YOUR OBJECTIVE:
Wherever the string "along" turns up in the data, copy the whole line.

(Beginning of RECORD EXCERPTS)

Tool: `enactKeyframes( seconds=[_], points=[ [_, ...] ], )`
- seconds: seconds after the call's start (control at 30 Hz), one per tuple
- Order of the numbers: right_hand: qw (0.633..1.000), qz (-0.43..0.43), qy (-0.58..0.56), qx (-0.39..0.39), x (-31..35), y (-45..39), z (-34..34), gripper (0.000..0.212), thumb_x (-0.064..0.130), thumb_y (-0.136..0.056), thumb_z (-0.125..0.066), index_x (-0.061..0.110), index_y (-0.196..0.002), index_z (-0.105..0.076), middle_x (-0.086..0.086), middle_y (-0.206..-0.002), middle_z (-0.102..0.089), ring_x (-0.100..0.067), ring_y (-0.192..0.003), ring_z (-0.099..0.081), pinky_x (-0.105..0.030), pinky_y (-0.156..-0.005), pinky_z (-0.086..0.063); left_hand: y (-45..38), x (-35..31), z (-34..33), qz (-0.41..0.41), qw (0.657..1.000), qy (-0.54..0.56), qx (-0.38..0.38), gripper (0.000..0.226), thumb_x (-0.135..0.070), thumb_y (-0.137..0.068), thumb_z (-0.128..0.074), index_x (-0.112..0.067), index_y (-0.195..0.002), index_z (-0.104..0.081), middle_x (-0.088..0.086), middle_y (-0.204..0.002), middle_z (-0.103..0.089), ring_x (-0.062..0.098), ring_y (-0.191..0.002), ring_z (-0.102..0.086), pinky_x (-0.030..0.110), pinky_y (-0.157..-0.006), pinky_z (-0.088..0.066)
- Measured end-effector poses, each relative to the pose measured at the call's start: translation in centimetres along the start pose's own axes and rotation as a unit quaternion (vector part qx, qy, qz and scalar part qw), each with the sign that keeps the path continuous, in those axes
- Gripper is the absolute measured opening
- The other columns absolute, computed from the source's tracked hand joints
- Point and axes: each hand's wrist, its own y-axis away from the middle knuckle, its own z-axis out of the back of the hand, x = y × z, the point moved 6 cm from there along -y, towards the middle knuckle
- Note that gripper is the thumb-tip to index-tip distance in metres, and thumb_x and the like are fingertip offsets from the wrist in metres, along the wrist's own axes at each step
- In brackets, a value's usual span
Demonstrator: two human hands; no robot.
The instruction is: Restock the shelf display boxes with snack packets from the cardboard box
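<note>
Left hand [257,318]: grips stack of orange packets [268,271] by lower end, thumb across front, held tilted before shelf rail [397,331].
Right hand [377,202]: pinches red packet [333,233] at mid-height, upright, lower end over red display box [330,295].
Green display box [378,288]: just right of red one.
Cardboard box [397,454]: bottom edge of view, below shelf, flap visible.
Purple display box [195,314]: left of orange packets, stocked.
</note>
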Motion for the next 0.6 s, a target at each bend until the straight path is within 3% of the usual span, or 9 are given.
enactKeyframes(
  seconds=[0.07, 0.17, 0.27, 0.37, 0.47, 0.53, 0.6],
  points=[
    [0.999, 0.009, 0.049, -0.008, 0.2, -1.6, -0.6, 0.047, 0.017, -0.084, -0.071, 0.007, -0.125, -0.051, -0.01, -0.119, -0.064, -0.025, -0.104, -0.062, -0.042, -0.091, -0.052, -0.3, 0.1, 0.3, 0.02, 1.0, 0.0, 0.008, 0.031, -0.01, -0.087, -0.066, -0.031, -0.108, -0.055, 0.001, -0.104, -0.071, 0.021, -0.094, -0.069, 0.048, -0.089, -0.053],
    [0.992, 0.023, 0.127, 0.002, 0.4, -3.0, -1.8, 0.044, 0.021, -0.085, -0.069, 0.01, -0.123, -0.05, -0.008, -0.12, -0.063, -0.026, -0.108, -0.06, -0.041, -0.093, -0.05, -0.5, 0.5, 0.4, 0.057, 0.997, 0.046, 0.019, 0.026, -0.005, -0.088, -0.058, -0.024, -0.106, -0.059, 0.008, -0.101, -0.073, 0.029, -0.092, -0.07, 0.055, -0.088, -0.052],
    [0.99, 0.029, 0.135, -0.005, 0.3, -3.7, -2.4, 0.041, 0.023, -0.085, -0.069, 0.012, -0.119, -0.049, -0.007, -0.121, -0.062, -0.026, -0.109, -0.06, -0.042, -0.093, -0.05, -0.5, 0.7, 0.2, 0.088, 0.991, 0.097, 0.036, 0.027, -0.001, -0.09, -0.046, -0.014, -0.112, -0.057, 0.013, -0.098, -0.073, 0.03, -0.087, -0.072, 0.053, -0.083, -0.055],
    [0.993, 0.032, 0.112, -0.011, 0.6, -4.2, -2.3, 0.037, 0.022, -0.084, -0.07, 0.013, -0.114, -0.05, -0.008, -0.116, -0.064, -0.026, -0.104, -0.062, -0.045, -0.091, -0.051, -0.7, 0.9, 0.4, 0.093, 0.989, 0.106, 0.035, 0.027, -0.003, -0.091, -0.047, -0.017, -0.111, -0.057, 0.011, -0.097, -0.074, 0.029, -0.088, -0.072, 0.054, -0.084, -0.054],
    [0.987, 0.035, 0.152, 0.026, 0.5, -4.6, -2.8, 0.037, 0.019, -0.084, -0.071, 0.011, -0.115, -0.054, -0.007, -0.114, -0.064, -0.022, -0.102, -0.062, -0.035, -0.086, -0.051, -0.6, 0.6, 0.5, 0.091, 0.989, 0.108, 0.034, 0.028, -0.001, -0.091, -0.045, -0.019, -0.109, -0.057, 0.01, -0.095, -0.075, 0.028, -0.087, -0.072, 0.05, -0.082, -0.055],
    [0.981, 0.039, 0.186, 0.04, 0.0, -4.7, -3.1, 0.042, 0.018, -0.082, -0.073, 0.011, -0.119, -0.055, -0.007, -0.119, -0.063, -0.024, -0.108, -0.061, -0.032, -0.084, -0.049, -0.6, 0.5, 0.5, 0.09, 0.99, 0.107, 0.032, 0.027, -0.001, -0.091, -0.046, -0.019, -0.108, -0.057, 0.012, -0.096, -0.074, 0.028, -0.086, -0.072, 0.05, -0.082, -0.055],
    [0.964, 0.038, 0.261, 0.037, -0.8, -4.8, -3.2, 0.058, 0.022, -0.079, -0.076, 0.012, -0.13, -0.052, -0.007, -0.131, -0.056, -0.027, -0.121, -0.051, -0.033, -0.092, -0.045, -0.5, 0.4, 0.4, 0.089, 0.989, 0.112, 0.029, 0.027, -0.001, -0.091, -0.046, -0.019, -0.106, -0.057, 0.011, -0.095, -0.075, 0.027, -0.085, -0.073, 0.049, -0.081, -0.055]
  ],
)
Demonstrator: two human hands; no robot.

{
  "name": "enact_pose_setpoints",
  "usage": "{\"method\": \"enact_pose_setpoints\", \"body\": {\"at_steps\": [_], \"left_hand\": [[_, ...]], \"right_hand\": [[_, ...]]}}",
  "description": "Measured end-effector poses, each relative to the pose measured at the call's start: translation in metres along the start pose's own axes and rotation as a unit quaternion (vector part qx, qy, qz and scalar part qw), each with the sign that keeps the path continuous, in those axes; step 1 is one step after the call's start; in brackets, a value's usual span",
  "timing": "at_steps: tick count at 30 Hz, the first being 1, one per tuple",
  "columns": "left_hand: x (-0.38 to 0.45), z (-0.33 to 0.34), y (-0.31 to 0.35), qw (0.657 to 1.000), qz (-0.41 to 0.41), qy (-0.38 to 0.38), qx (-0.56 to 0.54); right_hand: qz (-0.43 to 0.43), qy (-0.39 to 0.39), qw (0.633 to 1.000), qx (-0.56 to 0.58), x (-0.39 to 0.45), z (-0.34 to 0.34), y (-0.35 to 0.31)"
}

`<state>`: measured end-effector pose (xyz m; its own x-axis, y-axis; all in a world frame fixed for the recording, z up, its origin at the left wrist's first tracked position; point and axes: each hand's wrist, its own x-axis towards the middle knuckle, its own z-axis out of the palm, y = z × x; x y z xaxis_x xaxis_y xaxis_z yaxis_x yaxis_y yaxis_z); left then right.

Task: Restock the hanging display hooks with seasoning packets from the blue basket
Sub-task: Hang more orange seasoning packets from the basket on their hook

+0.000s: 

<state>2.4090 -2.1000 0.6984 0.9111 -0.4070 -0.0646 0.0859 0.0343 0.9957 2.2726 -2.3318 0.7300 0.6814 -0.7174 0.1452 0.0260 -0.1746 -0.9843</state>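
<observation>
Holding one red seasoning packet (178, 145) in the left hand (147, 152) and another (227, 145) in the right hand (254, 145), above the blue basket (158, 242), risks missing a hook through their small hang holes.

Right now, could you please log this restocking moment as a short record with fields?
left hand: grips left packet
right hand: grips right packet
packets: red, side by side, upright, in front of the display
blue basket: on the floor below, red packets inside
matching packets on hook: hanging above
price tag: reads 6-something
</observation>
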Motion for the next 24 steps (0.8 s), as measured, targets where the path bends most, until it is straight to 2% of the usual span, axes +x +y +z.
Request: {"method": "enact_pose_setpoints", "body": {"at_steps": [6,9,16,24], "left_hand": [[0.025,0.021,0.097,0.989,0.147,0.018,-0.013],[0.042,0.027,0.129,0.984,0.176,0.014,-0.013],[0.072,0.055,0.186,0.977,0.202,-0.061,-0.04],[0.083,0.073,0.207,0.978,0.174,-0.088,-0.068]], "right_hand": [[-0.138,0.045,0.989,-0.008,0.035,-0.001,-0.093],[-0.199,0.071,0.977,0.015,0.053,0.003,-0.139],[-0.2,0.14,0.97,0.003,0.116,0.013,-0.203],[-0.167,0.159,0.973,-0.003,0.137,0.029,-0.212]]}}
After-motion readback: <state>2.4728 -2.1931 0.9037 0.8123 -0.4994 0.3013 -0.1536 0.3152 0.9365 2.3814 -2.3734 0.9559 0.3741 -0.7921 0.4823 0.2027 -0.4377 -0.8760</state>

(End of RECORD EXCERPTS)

SOLUTION FOR THIS EXERCISE:
- Measured end-effector poses, each relative to the pose measured at the call's start: translation in centimetres along the start pose's own axes and rotation as a unit quaternion (vector part qx, qy, qz and scalar part qw), each with the sign that keeps the path continuous, in those axes
- Point and axes: each hand's wrist, its own y-axis away from the middle knuckle, its own z-axis out of the back of the hand, x = y × z, the point moved 6 cm from there along -y, towards the middle knuckle
- Note that gripper is the thumb-tip to index-tip distance in metres, and thumb_x and the like are fingertip offsets from the wrist in metres, along the wrist's own axes at each step
  "description": "Measured end-effector poses, each relative to the pose measured at the call's start: translation in metres along the start pose's own axes and rotation as a unit quaternion (vector part qx, qy, qz and scalar part qw), each with the sign that keeps the path continuous, in those axes; step 1 is one step after the call's start; in brackets, a value's usual span",

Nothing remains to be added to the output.